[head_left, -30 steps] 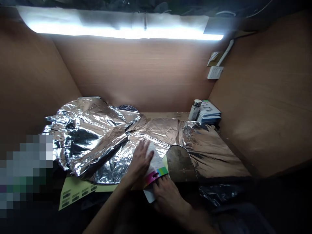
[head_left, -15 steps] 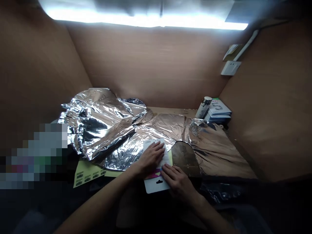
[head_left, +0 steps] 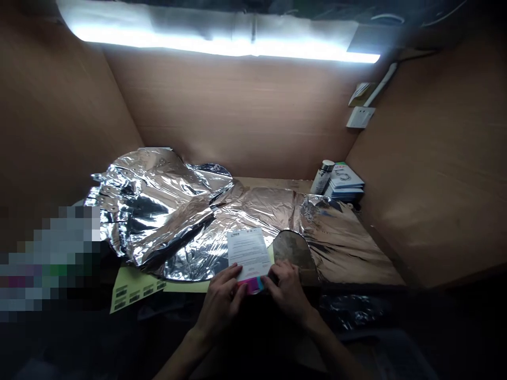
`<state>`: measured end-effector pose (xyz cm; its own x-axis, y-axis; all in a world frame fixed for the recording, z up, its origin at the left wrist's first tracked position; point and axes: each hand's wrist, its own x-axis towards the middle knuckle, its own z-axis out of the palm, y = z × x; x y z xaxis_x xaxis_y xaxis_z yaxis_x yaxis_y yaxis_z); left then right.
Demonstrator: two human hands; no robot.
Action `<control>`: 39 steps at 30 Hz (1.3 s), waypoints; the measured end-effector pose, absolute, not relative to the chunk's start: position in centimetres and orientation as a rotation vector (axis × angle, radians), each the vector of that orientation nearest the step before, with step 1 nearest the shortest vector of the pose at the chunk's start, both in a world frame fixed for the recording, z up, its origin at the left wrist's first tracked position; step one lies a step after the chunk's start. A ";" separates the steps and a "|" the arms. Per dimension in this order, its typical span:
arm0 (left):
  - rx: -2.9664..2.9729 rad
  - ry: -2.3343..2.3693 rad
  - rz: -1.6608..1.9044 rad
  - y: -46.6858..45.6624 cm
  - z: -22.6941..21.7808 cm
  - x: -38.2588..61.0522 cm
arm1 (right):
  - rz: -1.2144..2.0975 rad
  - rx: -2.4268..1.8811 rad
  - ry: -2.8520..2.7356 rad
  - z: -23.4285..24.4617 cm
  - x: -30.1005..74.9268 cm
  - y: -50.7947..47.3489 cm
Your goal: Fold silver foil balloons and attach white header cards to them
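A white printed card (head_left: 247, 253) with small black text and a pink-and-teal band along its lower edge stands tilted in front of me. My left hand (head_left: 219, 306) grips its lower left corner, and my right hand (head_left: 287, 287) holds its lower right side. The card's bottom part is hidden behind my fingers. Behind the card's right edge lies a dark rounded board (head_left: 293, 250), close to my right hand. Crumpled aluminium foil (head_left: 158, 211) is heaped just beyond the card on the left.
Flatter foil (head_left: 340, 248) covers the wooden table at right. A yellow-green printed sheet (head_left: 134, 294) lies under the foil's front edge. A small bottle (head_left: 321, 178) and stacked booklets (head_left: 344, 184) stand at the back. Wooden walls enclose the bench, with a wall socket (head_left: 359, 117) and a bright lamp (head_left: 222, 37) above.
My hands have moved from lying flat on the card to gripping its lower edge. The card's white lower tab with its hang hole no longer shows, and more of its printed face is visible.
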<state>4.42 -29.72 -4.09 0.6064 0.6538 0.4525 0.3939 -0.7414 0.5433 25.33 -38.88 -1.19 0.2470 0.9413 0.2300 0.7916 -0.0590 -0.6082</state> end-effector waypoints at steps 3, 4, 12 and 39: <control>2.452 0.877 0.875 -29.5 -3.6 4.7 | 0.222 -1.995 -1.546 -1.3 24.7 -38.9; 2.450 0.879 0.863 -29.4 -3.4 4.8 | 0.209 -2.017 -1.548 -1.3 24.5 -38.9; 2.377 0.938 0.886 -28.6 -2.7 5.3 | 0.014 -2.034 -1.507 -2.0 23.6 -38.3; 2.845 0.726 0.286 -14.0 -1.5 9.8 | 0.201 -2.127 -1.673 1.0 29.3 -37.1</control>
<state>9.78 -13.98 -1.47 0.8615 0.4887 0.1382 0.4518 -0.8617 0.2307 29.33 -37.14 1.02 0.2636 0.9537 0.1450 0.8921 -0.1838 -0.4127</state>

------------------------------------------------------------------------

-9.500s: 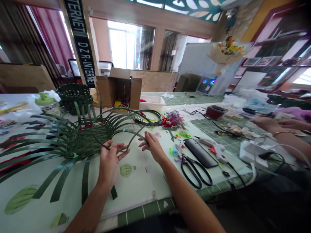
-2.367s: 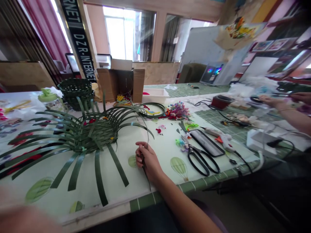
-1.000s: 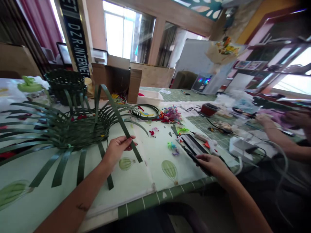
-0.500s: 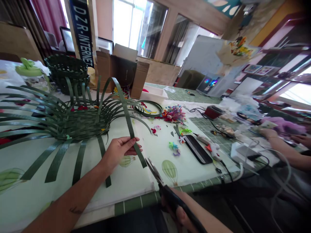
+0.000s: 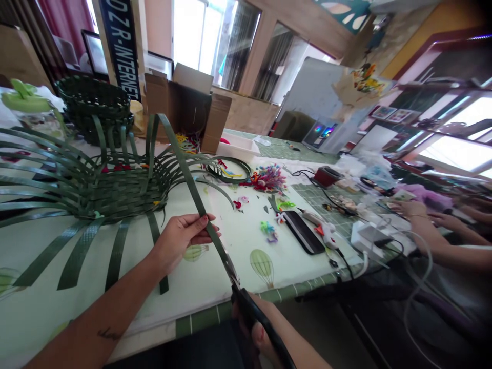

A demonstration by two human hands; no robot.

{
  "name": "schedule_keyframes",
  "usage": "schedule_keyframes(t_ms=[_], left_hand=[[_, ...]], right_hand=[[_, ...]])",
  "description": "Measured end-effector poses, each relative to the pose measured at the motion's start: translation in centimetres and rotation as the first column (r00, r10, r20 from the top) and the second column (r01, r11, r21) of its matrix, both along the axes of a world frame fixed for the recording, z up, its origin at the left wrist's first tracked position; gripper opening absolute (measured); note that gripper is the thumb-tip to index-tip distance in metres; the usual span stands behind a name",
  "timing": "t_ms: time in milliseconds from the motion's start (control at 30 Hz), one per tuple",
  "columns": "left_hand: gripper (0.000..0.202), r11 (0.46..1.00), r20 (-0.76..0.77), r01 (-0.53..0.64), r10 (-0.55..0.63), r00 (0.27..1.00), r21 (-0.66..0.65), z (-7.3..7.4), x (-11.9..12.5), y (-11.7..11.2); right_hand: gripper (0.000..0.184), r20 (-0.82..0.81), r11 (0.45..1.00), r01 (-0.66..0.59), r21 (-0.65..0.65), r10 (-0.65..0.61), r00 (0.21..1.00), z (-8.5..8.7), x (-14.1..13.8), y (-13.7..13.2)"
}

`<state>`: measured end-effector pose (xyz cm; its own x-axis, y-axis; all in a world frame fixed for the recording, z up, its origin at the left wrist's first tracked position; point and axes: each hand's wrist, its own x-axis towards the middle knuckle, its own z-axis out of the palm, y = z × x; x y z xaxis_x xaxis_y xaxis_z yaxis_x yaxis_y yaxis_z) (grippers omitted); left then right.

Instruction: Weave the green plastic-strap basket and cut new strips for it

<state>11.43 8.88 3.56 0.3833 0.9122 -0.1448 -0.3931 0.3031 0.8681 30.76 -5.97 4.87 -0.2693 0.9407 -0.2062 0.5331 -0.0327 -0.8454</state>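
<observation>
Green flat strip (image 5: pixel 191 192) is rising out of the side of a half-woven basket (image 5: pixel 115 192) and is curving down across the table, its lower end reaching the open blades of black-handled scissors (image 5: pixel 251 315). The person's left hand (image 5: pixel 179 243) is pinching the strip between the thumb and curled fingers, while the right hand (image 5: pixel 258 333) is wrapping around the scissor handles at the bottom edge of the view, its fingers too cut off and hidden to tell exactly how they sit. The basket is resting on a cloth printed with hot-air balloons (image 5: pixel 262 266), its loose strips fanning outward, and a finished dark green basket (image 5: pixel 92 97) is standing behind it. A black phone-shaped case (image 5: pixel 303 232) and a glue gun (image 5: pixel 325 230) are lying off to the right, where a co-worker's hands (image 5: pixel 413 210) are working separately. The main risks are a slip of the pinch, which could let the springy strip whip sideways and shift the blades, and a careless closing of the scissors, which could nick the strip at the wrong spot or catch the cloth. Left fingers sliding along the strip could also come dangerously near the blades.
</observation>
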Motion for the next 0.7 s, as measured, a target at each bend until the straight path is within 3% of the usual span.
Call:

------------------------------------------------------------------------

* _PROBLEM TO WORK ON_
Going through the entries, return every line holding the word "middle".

* _EXERCISE SOLUTION_
`<state>`: measured end-effector pose (xyz cm; its own x-axis, y-axis; all in a world frame fixed for the recording, z up, its origin at the left wrist's first tracked position; point and axes: each hand's wrist, its own x-axis towards the middle knuckle, its own z-axis out of the palm, y = z × x; x y z xaxis_x xaxis_y xaxis_z yaxis_x yaxis_y yaxis_z); left then right.
`<state>`: measured end-effector pose (xyz cm; its own x-axis, y-axis; all in a world frame fixed for the recording, z up, its origin at the left wrist's first tracked position; point and axes: each hand's wrist, its own x-axis towards the middle knuckle, its own z-axis out of the palm, y = z × x; x y z xaxis_x xaxis_y xaxis_z yaxis_x yaxis_y yaxis_z) (grippers omitted); left then right.

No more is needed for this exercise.